▶ _Try it_:
Those lines of the data that hold the word "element" are to be copied out.
------------------------------------
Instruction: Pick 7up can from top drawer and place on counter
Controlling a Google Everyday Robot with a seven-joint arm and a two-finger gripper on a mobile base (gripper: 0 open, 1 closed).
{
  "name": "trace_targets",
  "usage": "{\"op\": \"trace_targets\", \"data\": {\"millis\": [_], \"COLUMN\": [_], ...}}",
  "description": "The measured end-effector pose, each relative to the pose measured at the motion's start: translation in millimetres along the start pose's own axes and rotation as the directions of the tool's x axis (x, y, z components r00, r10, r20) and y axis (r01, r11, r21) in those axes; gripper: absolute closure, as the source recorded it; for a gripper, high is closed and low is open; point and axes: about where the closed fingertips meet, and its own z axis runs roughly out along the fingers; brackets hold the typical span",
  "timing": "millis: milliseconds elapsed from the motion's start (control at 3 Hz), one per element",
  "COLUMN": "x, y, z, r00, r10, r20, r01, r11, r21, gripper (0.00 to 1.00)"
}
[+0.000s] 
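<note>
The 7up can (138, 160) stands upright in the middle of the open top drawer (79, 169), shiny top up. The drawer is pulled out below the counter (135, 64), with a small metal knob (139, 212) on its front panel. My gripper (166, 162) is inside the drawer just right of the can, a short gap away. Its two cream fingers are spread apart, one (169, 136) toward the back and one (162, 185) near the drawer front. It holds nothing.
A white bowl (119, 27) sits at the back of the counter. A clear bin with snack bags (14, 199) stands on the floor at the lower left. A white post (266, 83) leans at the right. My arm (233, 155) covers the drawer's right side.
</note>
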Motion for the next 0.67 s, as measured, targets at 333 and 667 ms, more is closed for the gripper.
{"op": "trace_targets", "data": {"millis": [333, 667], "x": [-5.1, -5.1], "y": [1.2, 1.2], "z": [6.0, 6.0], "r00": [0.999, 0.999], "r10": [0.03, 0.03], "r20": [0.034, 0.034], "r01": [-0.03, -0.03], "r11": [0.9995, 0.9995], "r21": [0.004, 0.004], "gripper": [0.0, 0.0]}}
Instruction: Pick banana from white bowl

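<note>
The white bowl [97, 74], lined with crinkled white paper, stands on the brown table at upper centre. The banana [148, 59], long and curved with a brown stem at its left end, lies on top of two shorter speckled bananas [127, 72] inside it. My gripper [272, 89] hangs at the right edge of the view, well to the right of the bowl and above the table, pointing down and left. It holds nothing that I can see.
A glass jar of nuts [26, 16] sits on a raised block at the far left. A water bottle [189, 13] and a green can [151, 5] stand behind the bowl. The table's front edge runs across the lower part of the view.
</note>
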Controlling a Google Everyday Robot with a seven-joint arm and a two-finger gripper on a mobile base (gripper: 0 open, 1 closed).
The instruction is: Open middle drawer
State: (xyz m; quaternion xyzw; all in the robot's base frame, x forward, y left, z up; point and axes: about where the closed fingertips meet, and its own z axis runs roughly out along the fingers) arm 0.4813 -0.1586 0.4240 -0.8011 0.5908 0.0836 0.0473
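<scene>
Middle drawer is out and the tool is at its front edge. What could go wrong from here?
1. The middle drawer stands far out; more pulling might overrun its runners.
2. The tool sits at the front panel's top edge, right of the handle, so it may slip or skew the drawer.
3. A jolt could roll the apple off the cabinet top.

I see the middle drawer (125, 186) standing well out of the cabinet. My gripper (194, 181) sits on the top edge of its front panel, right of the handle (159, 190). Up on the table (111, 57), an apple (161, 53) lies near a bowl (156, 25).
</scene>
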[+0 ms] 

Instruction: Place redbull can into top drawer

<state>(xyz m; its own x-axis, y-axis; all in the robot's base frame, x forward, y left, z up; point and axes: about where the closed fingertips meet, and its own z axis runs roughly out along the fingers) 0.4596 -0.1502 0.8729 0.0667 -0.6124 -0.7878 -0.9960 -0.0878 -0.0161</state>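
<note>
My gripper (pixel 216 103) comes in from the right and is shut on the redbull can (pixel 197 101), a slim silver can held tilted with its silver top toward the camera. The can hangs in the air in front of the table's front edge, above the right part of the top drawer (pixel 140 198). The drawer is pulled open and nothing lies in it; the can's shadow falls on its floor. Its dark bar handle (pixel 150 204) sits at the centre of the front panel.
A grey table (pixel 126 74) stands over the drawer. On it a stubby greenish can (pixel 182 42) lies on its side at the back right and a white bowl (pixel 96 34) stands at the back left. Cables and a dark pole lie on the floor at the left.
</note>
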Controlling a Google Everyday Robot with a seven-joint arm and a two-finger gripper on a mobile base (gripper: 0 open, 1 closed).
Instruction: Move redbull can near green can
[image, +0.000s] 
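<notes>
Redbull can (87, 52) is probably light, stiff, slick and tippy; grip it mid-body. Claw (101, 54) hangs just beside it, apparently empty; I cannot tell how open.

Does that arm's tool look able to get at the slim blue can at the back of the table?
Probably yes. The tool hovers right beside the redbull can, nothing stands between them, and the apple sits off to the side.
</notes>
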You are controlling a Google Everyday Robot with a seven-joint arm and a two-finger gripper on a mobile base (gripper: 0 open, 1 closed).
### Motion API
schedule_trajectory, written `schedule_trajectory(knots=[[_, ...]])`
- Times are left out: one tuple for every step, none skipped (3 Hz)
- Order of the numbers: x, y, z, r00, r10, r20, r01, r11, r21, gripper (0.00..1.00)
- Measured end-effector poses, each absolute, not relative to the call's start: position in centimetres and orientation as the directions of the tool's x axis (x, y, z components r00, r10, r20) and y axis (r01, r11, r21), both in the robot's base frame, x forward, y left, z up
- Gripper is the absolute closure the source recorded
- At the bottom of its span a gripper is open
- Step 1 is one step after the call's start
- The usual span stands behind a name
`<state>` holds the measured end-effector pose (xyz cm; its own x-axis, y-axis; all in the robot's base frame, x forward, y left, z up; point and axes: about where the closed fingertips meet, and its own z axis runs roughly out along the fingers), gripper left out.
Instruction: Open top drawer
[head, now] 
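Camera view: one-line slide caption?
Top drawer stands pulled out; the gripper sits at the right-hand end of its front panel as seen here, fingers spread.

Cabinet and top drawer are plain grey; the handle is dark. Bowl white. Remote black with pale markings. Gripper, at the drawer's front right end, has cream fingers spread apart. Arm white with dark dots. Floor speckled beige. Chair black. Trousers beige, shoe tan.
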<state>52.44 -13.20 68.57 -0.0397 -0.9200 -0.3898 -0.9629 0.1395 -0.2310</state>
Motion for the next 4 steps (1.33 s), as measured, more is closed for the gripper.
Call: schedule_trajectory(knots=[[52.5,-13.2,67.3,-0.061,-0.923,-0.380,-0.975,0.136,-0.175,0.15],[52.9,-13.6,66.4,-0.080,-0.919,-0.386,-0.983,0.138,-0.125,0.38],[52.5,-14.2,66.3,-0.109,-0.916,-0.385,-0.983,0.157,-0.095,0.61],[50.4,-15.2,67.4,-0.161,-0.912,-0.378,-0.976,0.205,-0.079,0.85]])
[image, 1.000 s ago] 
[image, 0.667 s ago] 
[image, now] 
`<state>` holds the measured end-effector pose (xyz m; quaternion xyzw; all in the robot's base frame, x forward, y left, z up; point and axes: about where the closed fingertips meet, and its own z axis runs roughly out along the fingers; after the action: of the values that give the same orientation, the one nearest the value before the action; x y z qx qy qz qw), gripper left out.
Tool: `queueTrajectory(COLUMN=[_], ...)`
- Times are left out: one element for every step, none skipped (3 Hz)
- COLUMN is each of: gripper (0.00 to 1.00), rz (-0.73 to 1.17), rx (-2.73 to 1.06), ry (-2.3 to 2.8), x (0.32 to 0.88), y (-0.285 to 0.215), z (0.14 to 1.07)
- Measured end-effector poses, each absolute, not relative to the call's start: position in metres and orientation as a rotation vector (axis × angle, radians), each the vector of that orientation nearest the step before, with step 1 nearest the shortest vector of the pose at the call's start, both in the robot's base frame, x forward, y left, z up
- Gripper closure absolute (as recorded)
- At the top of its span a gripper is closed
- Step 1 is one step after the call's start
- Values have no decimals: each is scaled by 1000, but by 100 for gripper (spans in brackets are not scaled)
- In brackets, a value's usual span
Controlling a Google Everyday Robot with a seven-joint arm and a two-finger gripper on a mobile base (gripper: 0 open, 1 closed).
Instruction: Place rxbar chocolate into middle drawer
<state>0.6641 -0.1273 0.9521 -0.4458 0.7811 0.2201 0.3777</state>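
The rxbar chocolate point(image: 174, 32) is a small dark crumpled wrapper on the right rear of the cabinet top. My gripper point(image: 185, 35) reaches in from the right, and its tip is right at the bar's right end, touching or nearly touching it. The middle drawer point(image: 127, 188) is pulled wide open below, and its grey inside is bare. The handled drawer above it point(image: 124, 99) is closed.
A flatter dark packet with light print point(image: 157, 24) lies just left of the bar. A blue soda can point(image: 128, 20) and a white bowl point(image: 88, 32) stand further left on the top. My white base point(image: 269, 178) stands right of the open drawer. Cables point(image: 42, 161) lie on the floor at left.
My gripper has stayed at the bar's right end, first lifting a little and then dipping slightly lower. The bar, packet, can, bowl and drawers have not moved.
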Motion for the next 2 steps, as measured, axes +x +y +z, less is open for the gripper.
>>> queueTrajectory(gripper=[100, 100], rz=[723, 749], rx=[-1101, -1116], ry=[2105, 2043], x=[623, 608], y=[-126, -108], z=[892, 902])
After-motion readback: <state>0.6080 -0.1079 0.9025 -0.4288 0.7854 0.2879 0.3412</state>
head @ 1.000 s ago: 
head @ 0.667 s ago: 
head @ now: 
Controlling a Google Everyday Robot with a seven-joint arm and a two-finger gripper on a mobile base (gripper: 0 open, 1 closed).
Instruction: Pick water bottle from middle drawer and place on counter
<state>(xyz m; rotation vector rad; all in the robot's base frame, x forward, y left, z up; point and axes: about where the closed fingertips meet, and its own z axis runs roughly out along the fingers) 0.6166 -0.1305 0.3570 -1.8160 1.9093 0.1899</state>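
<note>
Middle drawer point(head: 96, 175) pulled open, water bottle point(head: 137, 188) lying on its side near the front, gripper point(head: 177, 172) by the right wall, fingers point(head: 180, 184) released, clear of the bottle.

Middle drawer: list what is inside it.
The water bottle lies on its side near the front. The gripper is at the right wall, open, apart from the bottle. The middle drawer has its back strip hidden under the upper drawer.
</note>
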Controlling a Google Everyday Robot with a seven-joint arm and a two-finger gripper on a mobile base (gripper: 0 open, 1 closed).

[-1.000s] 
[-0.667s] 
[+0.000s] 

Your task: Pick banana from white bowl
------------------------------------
▶ _Answer_:
  "timing": "millis: milliseconds elapsed from the motion's start (control at 3 Hz), one per element",
- Times are left out: one element for every step, none skipped (3 Hz)

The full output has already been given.